To keep from upsetting Mother, I declined to say anything further and swatted away the insult I felt. He continued his examination of Mother’s recently de-cataracted right eye. Wanting to smooth things over, Mother said, “Well, I thought you probably didn’t recognize Jeanne. Thought maybe you haven’t seen her with red hair.”

“That’s right,” he said. “I didn’t recognize her. It’s been a while since I’ve seen her.”

I remained silent, not wanting to embarrass Mother, not wanting to upset Mother, not wanting to be a bad girl. He talked with Mother about his wife and his grandchildren. When he pointed to the grandchildren’s photos, I didn’t even turn my head for a peek, a small rebellion. “Tell your wife hello for me,” I said as we made ready to leave. “Perhaps she will be glad to hear from me.”

“I guess I hurt your feelings,” he said flatly while making notes in Mother’s chart. “Didn’t mean to,” he added, still making notes.

“You did hurt my feelings,” I told him, desperately wanting to add “but more than that, you made me angry and you lied and you trivialized me and you were rude and you gave me as much attention as you did the chair I was sitting on and for all you know, I was a customer. And which is it anyway: you wanted to help Mother (because I am apparently incapable of helping her) or you didn’t recognize me?” . . . but I didn’t, of course, because Mother was looking anxious.


“I didn’t know what to do,” she told me in the car at the bank’s drive-thru window on our way home.

“I know,” I said, sounding calmer than I felt. Then, speaking in a voice that amazed me with his calm, quiet, matter-of-fact tone I said, “This man was rude. He was wrong. He was obnoxious. Mother, I love you, but I can’t join forces with him and erase myself. Far too many times in my life, I’ve been dismissed, cast aside . . . and I realized today, that I’ve dismissed myself as much as anybody else has dismissed me. Yes, I still want you to be proud of me, to love me, but I will no longer stand for being treated like an object. Not ever again. There’s plenty I long to tell him, but the fact that I called him on it – no matter how small my words – is enough. Instead of overlooking his dismissal, instead of excusing it or being quiet or staying calm or refusing to wrestle with pigs or taking the high road or imaging how busy he was or how much he had on his mind, or minding my words, or not saying something for fear of regretting it later, I spoke up. The tiniest bit, but I spoke up and in my own respectful-of-my-Mother way stood up for myself, and I can feel a deep unearthing, a subtle shift. Is it enough to salve over all the other times I’ve been treated by myself and others like lint on the back of a jacket? No, but it’s a start.”


Annie worked the bank window today, and as I turned to see what was taking her so long to cash one little check, she pulled the microphone down to her lips and asked, “How would you like this – are 10s and 20s okay?”
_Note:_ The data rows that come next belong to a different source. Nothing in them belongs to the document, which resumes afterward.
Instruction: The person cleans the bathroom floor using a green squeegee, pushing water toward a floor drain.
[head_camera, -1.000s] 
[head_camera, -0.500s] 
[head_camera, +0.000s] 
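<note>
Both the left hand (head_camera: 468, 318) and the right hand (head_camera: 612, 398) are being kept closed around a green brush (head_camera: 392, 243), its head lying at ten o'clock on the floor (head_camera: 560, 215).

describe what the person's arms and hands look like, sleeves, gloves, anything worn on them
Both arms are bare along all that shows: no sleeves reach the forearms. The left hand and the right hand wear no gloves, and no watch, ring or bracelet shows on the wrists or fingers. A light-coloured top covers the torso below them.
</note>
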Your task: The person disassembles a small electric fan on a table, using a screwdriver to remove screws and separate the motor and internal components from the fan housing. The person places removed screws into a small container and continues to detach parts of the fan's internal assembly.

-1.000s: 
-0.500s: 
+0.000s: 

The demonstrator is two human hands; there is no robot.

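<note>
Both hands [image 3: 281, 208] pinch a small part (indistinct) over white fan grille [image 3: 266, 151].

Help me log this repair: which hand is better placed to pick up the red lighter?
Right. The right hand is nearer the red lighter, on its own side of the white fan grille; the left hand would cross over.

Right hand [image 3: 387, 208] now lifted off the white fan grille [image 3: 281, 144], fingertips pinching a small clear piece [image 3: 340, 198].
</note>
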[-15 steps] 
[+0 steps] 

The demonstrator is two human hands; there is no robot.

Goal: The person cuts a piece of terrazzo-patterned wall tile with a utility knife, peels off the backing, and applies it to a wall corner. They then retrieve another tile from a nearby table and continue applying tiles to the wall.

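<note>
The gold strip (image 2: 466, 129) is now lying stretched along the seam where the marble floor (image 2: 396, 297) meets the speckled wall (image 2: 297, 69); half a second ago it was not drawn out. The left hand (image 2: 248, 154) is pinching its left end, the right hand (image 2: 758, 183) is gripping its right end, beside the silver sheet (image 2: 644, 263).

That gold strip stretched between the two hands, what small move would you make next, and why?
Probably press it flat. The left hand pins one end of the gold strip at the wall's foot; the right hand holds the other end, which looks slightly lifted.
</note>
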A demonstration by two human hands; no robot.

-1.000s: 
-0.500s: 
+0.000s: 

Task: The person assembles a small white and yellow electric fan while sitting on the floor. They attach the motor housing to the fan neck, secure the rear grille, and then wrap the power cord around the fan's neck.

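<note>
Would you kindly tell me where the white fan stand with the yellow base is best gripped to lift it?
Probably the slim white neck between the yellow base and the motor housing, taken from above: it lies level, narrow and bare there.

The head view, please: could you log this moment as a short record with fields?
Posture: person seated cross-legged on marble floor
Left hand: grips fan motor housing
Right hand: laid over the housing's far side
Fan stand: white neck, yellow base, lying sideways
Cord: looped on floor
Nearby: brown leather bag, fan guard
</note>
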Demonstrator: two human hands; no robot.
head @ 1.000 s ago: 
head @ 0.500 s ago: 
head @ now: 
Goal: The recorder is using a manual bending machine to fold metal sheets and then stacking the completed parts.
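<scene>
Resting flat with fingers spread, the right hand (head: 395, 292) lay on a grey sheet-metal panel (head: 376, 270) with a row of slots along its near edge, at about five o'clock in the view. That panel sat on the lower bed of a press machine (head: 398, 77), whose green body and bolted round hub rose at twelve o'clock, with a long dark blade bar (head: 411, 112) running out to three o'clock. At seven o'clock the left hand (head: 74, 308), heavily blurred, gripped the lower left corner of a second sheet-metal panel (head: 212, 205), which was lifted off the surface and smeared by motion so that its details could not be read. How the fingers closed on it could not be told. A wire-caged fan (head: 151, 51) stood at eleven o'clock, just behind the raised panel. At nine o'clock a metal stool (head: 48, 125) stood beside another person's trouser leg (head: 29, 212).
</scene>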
“Yes, that’s fine,” I said. “Sorry for the delay. I’m a bit upset.”

“I could tell,” she said. “That’s why I gave you some time.”


Later there was Skype call with Sally and Karen. There were text message conversations with Julie and Angela. There were brief exchanges on Twitter and Facebook. There was a hot stone massage and reflexology with Marcia, and after supper, an impromptu visit with three girlfriends from high school.

Women holding space for other women, witnessing the brilliance of other women. Women reclaiming their own glorious genius. This is what we do, this is what we need, this is what 365 Altars is all about . . . this and more. Much more.